REQUIRED ACTION —
Could you reproduce, exactly and alone, the lines running from the one with "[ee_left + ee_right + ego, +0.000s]" to the end of the data below?

DATA BELOW —
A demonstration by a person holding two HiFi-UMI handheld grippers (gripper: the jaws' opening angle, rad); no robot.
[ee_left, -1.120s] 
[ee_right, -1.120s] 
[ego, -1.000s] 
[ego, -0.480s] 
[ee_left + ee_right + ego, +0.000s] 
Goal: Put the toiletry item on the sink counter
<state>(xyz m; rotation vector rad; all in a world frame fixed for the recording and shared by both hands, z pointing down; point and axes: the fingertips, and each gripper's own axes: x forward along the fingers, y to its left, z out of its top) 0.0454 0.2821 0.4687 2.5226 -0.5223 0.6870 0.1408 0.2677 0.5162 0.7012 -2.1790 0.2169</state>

TASK OUTPUT —
[ee_left + ee_right + ego, +0.000s] 
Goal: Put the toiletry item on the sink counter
<state>(xyz m; rotation vector rad; all in a world frame fixed for the recording and shared by both hands, z pointing down; point and axes: the fingertips, and each gripper's own axes: x forward along the fingers, y to its left, z out of its top) 0.0454 0.2821 0.4687 2.5226 -0.5223 0.6870 0.1408 0.2677 0.5162 0.7012 -2.1790 0.2169</state>

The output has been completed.